We are proud to announce our latest collaborative publication in Energy and Fuels.
This new paper reports the development of a fuel-flexible engine modeling framework. By integrating a computationally efficient Quasi-Dimensional approach with fuel-sensitive combustion models including our ML-based laminar flame speed model, this research provides a new method for evaluating the impact of fuel characteristics on combustion behavior in internal combustion engines.

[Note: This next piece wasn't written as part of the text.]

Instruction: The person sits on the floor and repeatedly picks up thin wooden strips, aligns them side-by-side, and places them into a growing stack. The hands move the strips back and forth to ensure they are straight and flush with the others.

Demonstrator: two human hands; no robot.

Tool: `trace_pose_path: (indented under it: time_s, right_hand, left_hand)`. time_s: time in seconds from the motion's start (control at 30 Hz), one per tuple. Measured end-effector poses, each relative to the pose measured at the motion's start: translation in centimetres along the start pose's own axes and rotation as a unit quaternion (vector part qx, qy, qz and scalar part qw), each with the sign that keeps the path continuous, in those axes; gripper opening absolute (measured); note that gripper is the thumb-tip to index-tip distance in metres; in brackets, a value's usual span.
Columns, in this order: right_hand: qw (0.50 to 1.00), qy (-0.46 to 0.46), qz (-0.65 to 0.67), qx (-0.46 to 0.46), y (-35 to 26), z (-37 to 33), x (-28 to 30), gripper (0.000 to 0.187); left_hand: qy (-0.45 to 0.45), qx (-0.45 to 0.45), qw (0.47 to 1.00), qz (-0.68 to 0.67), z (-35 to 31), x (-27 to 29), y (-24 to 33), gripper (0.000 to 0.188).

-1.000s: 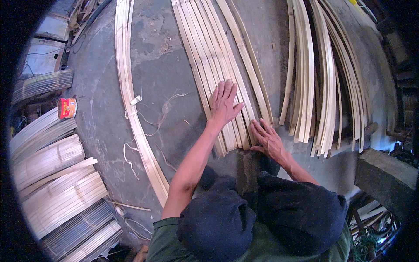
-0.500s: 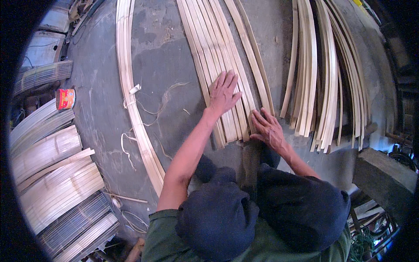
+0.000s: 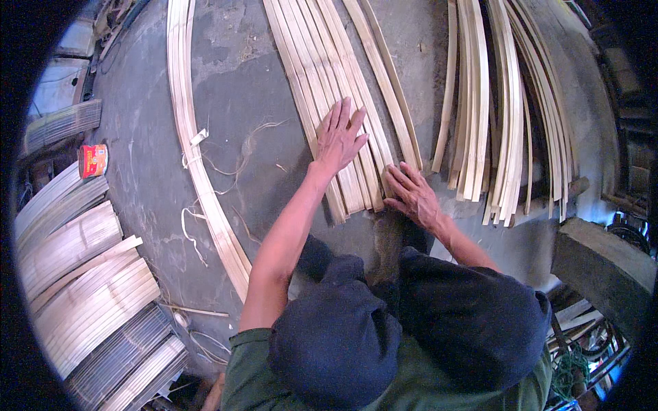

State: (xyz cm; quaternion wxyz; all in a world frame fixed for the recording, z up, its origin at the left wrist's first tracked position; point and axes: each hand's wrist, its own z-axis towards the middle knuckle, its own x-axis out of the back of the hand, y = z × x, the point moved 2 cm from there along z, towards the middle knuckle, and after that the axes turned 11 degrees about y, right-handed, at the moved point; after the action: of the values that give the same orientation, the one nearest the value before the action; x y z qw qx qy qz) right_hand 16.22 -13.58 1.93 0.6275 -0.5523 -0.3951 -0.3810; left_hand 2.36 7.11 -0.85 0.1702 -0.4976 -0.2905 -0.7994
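A row of long, pale bamboo-like slats (image 3: 312,65) lies side by side on the grey floor, its near ends close to my knees. My left hand (image 3: 337,139) rests flat on top of them, fingers stretched out. At the row's right edge, near those ends, my right hand (image 3: 415,195) touches the outer slat with its fingertips, fingers extended and gripping nothing. Just beyond it, a pair of separate slats (image 3: 391,79) lies to the right of the row.
More loose slats (image 3: 473,116) lie at the right, near a concrete block (image 3: 603,264). On the left are a tied slat bundle (image 3: 199,161), a red can (image 3: 93,161) and stacked slat panels (image 3: 103,308). Thin string (image 3: 236,168) lies on the floor between.
The whole view has shifted slightly, so everything appears a little further left and most things higher. Both hands keep nearly the same places on the slats.
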Motion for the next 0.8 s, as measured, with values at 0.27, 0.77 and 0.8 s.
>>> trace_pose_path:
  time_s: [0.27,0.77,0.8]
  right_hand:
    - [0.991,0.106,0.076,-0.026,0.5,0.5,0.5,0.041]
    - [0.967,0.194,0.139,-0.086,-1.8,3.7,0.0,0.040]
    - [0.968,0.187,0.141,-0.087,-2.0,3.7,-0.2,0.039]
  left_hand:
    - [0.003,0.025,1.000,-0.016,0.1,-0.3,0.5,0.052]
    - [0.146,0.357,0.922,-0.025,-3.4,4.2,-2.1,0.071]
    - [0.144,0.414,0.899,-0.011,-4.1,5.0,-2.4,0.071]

This achievement was made possible through a fantastic multi-institutional collaborative effort. We extend our gratitude to our co-authors and partners: Prof. Boehman at the University of Michigan, Prof. Han at the University of Suwon, and our own Prof. Jung and Dr. Kwak here at UM-Dearborn.
Congratulations to the entire research team on this excellent work!
https://pubs.acs.org/doi/abs/10.1021/acs.energyfuels.6c00269
We are thrilled to announce that Vijay has won both Second and Third Place at the University of Michigan's Empowering Research with AI Awards! Hosted by the AI Institutes at Michigan (AIIM), this university-wide competition recognizes researchers who are driving discoveries through the innovative use of artificial intelligence. Out of more than 180 submissions across U-M's campuses, taking home two of these competitive awards is a fantastic testament to Vijay’s hard work.
Vijay earned Second Place for his independent research conducted prior to joining UM-Dearborn, titled "AgriTwin: An Attention-Based Multimodal Deep Learning Framework for Simultaneous Yield and Price Forecasting in U.S. Specialty Crops," which was also selected for an oral presentation. Additionally, he secured Third Place and a poster presentation for our lab's engine modeling work, "Toward Fuel-Flexible Engine Digital-Twins Enabled by Machine Learning."
Congratulations Vijay!
https://record.umich.edu/articles/aiim-awards-86-research-teams-for-innovative-uses-of-ai/
Congratulations to Vijay on his first publication with our lab! Our latest paper, recently published in Applications in Energy and Combustion Science, successfully utilizes a bagged ensemble of ANN to predict the laminar flame speed of gasoline surrogate fuels and syngas blends. This not only highlights Vijay's excellent work but also marks our group's very first achievement in integrating machine learning techniques with fundamental combustion modeling.
https://www.sciencedirect.com/science/article/pii/S2666352X25000718
We are excited to share our latest research publication, "Electro-Thermal Modeling and Parameter Identification of an EV Battery Pack Using Drive Cycle Data," recently published in the journal Batteries. This paper leverages real-world drive cycle data to improve the accuracy of electro-thermal models for electric vehicles. This work provides valuable insights for developing safer and more efficient battery management systems for future mobility.